Deswegen bleibt am Ende nur der eine Eingriff, der zwar Geld kostet, aber wirklich nur ein paar Privatleute, und der umgekehrt eben auch für einigen zusätzlichen Umsatz im nationalen Kfz-Gewerbe sorgt: Einen 3-Wege-Kat müssen sie haben, die mobilen Deutschen, und einen preiswerten amtlichen Aufkleber dazu…
Fazit
Der Staat ist seiner Rolle als gesundheitsbewußte Ordnungsmacht wieder einmal voll gerecht geworden: Seine Antwort auf die Ozonfrage ist eine neue Verordnung. Wer dagegen einwendet, damit hätte sich doch gar nichts geändert, hat den Witz an der Maßnahme verpaßt. Denn
- hat sich damit das Entscheidende geändert: Das Ozon schwebt nicht mehr im rechtsfreien Raum, sondern unter staatlicher Aufsicht. Der Grenzwert schafft Rechtssicherheit, ab wann die im Sommer auftretenden Atembeschwerden einen staatlich anerkannten Fall beeinträchtigter Gesundheit des Staatsvolks darstellen. Die Luftmeßstellen können sich über neue Meßgeräte freuen, damit kein voreiliger Ozonalarm ausgerufen wird, solange keine staatlich anerkannte Ozonwolke nachgewiesen ist. Der Straßenverkehr bekommt ein neues Verkehrsschild. Und das alles ist
- genau dafür gut, daß sich sonst nichts zu ändern braucht. Die Freisetzung der Abgase soll und kann ungehindert weitergehen, solange nicht der großzügig angesetzte Grenzwert erreicht wird. Und wenn dann doch mal Ozonalarm ausgerufen wird, ist das eine zum normalen Leben der Republik dazugehörige, gelegentliche Störung, auf die sich die Leute ein wenig einzustellen haben – so, als wenn mal wieder die Müllmänner streiken.

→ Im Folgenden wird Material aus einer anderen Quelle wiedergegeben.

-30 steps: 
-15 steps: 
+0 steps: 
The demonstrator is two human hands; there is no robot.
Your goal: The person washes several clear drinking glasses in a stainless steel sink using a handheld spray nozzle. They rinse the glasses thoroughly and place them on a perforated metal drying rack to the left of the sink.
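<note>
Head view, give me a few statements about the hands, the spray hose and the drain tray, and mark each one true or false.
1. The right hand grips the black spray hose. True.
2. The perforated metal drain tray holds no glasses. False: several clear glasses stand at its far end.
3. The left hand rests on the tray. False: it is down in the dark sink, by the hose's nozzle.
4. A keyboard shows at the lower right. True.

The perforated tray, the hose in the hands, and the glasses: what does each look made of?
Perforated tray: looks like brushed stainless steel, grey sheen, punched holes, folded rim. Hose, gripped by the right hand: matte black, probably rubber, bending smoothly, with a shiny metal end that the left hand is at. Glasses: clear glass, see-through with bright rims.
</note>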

[1] So wurde der deutsche Bürger mit der Mitteilung beglückt, die für ihn vorgesehenen Grenzwerte seien sogar niedriger als die für Los Angeles gültigen; und: Bundesumweltministerin Angela Merkel (CDU) verteidigte die Pläne als ‚vernünftige Maßnahme‘. Der Grenzwert von 270 Mikrogramm Ozon liege unterhalb der Ozonrichtlinie der Europäischen Union, die ein Eingreifen in den Verkehr erst ab 360 Mikrogramm vorsehe.
(SZ, 26.5.95) Was der NATO-Vergleich der Gesundheit nützt, mag dahingestellt bleiben; dem Vergleich der Exportchancen für Autos nützt er auf alle Fälle.
[2] Der Opposition muß es in zähen Verhandlungen gelungen sein, das Entfernungsmaß auf 250 km zu drücken; die Zahl wird jedenfalls für die endgültige Regelung angegeben.